Nada pasa a menos que yo lo apruebe.
Lo que significa que podemos tomar lo que sea útil, descartar lo que no lo es, y mantener el control total.
Liam sonrió y asintió ligeramente en señal de aprobación.
—Señor, están haciendo esto porque quieren vincularlo más estrechamente.
Pero lo que no se dan cuenta es que solo están ayudándole a lograr lo que quiere más rápido —dijo Daniel con una sonrisa.
Al escuchar esto, Liam no pudo evitar reír suavemente.
Se felicitó interiormente por elegir a Daniel.
Un hombre que no solo entendía, sino que lo articulaba claramente.
Aunque, como todos los demás, Daniel seguía malinterpretando completamente su verdadero origen, entendía la intención de Liam.
—Bien —dijo Liam finalmente—.
Confiaré en ti para manejarlo.
Daniel inclinó la cabeza.
—Me pondré en contacto con ellos esta noche.
Para mañana, la Oficina Familiar estará lista.
Con personal de mi equipo, no del suyo.
Liam asintió.
—Perfecto.
Estaré esperando.
Hubo una pausa, luego Daniel añadió:
—Hay una cosa más.
La construcción del sitio en Nevada está terminada.
Todo está listo.
Puede comenzar cuando quiera.
Los ojos de Liam se iluminaron levemente.
—Perfecto —repitió.
Daniel sonrió, luego se puso de pie.
—Entonces me retiraré.
Le traeré actualizaciones para mañana.
Liam también se levantó, ofreciéndole un firme asentimiento.
—Buen trabajo, Daniel.
Daniel hizo una leve reverencia, luego salió del estudio.
Cuando la puerta se cerró tras él, Liam se reclinó en su silla, en silencio por un largo momento.
Su mente repasó todo lo que acababa de suceder.
El movimiento de JP Morgan no le había sorprendido, pero aun así, era impresionante.
Había esperado que su Oficina Familiar tardara al menos un mes en construirse ladrillo a ladrillo.
En cambio, estaría funcionando mañana.
Era prueba de algo que apenas estaba empezando a comprender.
El mundo de los ultra-ricos se movía a una velocidad que la mayoría de las personas no podían imaginar.
Lo que a los hombres comunes les tomaba años, a ellos les tomaba días.
Además, el sitio de Nevada estaba listo.
Su base industrial completa.
Lo que significaba que finalmente podía comenzar a construir la versión comercial del Gear Glass.
Y con la Oficina Familiar lista para mañana, podría lanzarla cuando quisiera.

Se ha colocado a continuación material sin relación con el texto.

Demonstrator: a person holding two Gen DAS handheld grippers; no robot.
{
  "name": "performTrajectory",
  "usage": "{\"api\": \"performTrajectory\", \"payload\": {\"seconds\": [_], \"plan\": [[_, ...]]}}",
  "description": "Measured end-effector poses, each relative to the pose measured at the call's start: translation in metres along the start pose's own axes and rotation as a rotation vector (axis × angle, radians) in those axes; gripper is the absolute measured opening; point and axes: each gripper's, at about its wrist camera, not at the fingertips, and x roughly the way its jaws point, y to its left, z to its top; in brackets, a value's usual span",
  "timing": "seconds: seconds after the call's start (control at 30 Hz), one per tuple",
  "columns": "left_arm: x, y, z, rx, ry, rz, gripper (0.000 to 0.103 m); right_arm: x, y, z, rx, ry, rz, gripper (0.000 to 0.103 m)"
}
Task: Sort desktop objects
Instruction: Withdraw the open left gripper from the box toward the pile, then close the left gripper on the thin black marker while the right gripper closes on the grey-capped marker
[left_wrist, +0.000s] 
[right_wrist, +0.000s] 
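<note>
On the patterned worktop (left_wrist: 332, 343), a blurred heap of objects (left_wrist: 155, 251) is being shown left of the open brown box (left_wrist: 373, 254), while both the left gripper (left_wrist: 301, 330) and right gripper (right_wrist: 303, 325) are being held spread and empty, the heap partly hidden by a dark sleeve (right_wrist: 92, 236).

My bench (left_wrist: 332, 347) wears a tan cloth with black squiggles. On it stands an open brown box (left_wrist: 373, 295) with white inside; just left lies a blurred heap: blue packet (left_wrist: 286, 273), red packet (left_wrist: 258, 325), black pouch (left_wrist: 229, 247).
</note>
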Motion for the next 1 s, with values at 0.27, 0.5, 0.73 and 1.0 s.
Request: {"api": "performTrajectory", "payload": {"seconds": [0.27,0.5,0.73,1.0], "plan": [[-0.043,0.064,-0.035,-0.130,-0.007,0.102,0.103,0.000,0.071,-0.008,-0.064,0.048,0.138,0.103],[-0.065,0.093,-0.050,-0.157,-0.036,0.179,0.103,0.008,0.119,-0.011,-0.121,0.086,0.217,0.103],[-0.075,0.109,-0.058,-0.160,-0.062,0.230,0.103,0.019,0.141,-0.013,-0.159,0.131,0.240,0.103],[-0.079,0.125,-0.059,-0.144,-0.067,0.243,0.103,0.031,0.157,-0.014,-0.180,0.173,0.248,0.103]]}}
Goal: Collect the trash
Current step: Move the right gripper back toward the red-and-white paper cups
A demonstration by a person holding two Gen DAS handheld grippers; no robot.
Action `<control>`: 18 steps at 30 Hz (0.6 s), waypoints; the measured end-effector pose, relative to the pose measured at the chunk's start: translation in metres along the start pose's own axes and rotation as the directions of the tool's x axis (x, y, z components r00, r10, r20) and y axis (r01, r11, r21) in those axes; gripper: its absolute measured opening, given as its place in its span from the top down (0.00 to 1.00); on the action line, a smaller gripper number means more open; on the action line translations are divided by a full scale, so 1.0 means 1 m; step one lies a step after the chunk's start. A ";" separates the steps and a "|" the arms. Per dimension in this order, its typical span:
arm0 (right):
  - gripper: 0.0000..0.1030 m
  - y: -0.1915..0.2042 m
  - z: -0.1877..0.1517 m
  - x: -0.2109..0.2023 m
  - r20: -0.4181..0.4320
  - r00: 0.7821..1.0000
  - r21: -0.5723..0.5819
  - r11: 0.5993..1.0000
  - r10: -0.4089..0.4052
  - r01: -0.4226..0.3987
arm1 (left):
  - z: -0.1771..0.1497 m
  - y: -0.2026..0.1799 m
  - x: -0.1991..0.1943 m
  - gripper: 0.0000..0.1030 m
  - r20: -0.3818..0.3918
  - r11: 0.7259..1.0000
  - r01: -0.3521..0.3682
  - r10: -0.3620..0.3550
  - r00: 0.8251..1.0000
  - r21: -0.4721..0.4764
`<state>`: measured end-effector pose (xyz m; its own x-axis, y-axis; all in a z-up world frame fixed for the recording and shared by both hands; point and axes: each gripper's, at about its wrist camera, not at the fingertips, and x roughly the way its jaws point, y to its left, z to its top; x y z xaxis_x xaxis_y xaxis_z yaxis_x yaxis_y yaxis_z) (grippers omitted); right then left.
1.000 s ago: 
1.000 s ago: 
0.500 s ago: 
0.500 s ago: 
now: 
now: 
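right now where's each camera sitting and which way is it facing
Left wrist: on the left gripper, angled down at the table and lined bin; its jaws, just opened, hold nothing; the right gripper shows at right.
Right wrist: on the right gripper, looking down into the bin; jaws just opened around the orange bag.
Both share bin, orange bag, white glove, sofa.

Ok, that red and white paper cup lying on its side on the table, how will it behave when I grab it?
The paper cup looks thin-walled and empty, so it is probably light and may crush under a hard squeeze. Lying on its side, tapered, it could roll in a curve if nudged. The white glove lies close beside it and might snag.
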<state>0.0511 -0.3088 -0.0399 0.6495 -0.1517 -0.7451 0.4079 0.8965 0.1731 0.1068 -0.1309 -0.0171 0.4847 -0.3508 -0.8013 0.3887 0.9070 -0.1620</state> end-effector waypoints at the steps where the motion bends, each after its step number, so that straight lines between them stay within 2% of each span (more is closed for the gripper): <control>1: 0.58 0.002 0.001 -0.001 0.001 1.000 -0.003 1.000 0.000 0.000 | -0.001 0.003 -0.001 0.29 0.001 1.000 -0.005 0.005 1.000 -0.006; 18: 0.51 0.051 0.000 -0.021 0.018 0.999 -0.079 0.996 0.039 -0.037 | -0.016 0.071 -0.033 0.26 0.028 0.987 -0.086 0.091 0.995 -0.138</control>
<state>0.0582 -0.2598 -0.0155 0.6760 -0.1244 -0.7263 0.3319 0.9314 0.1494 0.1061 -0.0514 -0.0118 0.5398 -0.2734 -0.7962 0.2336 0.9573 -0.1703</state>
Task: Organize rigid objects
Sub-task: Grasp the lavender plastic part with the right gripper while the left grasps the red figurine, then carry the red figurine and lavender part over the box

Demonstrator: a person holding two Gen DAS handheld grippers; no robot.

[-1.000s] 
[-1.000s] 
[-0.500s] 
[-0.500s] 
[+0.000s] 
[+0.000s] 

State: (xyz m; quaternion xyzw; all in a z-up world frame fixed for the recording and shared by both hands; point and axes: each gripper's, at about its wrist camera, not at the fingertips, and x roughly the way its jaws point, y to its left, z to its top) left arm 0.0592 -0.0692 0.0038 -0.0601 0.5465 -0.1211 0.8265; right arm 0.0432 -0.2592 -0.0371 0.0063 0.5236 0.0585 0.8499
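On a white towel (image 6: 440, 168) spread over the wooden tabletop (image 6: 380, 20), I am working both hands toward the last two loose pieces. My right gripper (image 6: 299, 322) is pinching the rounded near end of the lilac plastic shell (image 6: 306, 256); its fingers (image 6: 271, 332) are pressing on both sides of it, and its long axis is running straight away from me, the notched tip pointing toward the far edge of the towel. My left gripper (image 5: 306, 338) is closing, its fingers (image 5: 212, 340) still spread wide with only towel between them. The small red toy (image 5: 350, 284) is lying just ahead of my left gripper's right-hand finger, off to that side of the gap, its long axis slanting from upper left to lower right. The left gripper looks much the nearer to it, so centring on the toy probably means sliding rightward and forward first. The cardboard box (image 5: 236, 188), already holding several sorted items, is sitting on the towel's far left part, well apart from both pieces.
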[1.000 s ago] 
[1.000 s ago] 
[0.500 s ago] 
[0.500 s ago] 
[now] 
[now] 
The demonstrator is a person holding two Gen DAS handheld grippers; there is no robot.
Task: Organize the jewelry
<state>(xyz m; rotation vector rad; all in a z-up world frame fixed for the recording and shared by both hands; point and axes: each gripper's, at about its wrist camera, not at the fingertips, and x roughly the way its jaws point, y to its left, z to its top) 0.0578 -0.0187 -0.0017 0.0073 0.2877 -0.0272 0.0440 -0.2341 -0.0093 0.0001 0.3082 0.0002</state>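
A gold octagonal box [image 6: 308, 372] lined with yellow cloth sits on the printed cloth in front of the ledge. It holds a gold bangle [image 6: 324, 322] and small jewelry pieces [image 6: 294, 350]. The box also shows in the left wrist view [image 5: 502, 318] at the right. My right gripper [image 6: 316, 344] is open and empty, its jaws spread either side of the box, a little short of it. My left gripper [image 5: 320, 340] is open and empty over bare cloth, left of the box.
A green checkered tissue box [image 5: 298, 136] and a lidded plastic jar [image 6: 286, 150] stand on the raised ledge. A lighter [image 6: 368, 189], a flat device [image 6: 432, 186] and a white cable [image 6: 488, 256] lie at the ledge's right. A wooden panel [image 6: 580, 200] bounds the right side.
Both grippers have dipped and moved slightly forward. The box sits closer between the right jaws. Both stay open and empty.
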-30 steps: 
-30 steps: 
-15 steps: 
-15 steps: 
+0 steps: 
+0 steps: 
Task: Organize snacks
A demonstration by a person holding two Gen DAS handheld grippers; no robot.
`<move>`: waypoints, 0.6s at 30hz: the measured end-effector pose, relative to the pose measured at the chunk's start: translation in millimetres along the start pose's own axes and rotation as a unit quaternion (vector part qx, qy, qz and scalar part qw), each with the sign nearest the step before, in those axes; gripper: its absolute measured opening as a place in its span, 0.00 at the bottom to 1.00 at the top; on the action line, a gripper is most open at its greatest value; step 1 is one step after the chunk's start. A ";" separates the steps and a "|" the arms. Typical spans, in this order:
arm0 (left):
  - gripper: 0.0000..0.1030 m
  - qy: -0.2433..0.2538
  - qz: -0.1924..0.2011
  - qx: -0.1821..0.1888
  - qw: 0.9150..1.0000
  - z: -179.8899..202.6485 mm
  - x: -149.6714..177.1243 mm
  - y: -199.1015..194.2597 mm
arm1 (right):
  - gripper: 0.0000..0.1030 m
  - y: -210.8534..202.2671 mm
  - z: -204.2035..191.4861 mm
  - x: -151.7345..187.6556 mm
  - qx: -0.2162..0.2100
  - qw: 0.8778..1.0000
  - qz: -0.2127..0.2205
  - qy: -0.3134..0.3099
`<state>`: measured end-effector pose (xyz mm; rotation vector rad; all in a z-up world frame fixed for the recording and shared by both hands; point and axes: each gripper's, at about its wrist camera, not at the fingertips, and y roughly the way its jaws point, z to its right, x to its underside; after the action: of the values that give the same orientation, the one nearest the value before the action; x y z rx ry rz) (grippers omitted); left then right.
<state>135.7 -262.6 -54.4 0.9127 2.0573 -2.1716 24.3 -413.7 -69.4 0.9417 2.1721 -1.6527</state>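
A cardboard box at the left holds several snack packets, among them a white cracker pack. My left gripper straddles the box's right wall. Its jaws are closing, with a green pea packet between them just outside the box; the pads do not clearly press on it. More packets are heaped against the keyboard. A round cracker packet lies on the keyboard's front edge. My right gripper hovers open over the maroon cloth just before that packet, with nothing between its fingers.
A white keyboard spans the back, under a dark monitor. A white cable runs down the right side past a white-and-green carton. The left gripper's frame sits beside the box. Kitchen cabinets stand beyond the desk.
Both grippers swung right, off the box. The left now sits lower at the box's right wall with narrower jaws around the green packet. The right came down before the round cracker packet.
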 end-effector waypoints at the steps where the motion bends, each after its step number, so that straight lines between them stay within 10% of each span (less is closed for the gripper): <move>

Se reclinó más en su silla, una amplia sonrisa se extendió lentamente por su rostro, satisfecho de cómo todo estaba funcionando más rápido de lo esperado.
Se levantó, saliendo del estudio y caminando hacia su habitación.
Sus pasos eran pausados, pero su mente ardía con impulso.
Todavía había muchas cosas por hacer.
No podía simplemente quedarse sentado todo el día.